▶ **Task details**
Scan the material for the word "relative", then return every line where it appears.

▶ **Material to process**
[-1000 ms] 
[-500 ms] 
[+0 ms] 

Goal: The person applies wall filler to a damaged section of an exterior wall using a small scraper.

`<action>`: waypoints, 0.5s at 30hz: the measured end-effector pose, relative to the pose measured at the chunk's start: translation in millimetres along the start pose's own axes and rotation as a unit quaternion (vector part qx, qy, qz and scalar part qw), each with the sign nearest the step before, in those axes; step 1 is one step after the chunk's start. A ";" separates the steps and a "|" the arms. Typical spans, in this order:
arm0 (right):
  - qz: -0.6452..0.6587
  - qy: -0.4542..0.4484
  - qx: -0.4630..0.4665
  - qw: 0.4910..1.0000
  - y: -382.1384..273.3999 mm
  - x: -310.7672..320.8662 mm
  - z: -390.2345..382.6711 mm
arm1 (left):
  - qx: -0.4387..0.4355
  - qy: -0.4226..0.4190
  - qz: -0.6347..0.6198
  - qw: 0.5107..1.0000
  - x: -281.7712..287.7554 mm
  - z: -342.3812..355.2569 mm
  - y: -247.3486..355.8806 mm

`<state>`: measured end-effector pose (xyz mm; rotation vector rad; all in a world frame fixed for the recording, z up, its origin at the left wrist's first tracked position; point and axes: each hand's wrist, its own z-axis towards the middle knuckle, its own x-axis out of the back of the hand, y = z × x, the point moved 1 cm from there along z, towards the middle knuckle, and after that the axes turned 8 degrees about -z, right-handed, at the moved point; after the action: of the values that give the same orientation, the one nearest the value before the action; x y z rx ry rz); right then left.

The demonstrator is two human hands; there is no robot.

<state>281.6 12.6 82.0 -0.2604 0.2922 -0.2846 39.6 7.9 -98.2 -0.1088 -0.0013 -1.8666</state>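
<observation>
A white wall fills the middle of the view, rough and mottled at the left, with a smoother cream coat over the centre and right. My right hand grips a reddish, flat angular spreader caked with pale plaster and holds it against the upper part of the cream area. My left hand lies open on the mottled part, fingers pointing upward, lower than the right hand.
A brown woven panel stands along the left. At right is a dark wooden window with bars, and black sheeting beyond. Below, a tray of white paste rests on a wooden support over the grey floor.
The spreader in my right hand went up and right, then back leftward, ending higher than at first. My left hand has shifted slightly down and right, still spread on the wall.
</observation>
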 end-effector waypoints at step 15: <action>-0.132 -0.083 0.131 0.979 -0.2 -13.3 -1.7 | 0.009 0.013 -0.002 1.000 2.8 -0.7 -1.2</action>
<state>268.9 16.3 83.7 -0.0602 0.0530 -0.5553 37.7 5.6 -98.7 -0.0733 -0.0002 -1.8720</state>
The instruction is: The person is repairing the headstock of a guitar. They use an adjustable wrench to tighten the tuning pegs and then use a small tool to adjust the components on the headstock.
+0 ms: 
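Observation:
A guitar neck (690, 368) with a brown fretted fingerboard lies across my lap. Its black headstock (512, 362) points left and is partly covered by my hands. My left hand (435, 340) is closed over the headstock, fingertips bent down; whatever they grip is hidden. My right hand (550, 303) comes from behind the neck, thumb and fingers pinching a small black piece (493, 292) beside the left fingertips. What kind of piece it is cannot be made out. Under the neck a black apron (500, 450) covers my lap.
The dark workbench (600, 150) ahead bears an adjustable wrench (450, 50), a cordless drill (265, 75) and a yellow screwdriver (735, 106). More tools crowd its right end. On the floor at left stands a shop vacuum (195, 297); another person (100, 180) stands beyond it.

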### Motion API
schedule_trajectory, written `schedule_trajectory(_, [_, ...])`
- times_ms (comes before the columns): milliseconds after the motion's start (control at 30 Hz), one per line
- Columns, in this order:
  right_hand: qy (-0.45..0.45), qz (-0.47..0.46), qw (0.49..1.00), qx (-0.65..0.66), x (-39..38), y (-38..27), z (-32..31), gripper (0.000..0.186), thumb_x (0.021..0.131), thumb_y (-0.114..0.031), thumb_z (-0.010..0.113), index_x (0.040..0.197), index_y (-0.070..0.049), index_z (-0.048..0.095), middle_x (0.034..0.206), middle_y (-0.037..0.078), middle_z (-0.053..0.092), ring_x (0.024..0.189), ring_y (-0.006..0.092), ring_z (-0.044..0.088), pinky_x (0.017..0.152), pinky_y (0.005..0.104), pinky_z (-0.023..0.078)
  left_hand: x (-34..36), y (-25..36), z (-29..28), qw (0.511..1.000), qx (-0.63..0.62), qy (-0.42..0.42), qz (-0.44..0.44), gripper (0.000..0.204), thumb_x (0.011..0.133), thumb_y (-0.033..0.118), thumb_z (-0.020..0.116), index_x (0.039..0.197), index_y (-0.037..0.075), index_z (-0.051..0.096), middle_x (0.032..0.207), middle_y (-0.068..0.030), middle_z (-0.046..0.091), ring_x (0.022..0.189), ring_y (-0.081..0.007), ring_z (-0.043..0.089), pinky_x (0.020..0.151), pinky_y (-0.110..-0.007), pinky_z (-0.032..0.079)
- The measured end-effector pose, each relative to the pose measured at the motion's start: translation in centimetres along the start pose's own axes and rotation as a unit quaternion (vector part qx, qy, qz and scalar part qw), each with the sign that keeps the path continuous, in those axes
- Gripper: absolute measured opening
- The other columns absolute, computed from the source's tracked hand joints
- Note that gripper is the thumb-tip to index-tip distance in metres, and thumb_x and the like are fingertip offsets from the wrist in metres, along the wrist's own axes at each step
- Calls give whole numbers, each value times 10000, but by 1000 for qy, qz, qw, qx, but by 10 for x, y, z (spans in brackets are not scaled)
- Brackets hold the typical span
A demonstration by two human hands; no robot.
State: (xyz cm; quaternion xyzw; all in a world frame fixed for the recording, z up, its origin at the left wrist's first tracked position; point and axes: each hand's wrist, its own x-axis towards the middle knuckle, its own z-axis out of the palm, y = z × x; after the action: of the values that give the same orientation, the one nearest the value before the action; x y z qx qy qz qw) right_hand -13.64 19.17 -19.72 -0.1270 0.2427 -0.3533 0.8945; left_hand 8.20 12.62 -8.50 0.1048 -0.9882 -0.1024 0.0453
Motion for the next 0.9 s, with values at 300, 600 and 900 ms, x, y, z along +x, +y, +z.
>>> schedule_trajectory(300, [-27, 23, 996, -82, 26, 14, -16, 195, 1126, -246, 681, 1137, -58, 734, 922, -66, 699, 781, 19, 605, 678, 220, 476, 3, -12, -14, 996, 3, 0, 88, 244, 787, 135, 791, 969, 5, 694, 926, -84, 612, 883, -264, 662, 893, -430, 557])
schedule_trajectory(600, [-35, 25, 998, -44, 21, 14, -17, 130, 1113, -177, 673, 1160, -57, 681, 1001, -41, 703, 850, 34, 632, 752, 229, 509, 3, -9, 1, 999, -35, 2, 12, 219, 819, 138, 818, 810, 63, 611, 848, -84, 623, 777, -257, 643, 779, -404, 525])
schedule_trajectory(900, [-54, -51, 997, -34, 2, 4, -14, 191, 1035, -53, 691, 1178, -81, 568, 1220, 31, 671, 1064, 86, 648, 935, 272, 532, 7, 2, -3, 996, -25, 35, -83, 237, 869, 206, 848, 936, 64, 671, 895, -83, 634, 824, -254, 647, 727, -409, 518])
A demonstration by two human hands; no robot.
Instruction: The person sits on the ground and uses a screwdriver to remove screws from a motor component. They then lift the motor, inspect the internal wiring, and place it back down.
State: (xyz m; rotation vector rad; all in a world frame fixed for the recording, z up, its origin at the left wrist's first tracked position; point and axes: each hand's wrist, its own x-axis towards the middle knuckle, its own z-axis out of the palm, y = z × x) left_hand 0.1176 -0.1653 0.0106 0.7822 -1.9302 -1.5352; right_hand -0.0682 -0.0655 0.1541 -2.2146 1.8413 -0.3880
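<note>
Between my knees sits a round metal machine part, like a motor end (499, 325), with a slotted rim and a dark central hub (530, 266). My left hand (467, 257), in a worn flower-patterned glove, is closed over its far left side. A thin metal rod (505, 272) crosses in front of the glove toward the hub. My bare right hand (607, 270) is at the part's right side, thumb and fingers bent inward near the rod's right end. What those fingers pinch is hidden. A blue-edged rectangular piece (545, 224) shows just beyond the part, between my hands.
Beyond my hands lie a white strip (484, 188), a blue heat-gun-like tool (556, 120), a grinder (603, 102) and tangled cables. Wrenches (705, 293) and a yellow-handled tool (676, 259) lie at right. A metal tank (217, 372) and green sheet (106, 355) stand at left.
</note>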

▶ **Reply to the exercise**
`<action>`: waypoints, 0.5s at 30hz: the measured end-effector pose, relative to the pose measured at the chunk's start: translation in millimetres along the start pose's own axes and rotation as a unit quaternion (vector part qx, qy, qz and scalar part qw), each with the sign nearest the step before, in those axes; step 1 is one step after the chunk's start. A ";" separates the steps and a "|" the arms. Typical spans, in this order:
- The measured end-effector pose, each relative to the pose measured at the motion's start: translation in centimetres along the start pose's own axes and rotation as a unit quaternion (vector part qx, qy, qz and scalar part qw), each with the sign that keeps the path continuous, in those axes

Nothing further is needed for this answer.